Le Caméléon Fortuné Nancey (? - 1860)

Le roi des animaux voulant partir en guerre,
Avait porté décret que fussent enrôlés,
Tous ceux de ses sujets, qui suivant sa bannière,
A le servir allaient être appelés.
Il en vint de tous bords ; l'hyène, la panthère,
L'ours, le loup, le renard, tous enfin, jusqu'au rat,
Bon à ronger filets et mailles
Comme d'autres pour les batailles,
Qui chacun à l'envi, s'inscrivaient sur l'état.

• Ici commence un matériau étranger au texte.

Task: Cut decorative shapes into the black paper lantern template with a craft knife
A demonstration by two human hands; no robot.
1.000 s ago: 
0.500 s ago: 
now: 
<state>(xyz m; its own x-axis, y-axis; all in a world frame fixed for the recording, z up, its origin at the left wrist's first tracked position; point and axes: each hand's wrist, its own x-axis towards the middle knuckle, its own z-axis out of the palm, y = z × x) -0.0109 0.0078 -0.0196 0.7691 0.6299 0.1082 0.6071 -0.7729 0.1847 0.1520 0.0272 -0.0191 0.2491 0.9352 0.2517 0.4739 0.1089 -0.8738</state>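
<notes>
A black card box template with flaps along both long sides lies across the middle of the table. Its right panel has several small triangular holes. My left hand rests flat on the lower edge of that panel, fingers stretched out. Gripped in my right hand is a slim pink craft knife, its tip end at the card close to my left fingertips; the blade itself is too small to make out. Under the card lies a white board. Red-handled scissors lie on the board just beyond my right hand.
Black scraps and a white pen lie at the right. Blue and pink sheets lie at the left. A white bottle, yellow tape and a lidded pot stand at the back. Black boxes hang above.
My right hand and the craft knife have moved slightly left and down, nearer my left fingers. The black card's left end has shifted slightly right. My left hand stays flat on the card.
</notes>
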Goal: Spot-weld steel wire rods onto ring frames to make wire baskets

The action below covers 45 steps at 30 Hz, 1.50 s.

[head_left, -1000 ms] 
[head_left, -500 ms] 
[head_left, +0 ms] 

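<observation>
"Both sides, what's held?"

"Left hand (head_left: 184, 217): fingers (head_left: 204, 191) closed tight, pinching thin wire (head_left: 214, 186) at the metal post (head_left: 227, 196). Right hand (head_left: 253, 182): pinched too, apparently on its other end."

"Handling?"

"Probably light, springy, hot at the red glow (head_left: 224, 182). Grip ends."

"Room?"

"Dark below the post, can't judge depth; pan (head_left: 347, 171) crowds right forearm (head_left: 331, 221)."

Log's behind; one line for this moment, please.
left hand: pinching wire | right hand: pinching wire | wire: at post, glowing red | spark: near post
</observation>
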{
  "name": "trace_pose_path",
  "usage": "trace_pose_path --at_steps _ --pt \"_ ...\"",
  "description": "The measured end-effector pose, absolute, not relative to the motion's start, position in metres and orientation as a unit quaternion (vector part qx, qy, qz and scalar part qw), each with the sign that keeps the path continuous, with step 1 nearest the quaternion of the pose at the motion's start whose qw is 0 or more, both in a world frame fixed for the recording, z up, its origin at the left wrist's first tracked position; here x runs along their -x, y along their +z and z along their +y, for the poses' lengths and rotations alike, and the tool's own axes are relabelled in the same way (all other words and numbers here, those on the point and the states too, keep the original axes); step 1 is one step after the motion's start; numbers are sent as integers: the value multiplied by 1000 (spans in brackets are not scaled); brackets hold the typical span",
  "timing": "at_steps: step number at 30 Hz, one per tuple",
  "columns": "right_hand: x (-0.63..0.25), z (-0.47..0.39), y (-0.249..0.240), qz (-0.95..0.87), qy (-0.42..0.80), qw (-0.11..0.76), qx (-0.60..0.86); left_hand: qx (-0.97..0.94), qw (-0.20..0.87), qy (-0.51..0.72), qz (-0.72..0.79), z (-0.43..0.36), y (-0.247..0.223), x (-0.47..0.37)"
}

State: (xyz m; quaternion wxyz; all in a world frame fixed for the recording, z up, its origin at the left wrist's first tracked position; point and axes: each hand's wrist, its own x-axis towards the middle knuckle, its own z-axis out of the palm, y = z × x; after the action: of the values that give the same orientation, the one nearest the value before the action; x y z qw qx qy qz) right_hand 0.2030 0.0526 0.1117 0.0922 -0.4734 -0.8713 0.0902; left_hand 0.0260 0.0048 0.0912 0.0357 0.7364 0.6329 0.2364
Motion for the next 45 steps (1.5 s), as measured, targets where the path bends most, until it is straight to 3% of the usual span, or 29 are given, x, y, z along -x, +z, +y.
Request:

A son tour, le ton bas, la démarche rampante,
Le caméléon se présente ;
- Approches, dit le roi, je vois peu ta couleur ;
— Elle est changeante, monseigneur ;
Rouge ou bleu, jaune ou vert, à mon gré je varie
Suivant les gens et la partie,
Et j'expose en trompant à plus d'un mauvais coup.
Dans certain monde on me prise beaucoup ;
J'ai pied dans tous les camps, ayant pour sauvegarde
Le don de changer de cocarde.

— Je comprends fort bien, dit le roL
Mais si de me tromper moi-même
Le désir te prenait dans un moment suprême,
Qui donc me répondrait de toi ?
Vas, garde ce triste avantage
Pour ceux qu'on voit te ressembler ;
Tes services sont un outrage,
Et je sens la honte au visage
Hien qu'à te voir et rien qu'à te parler.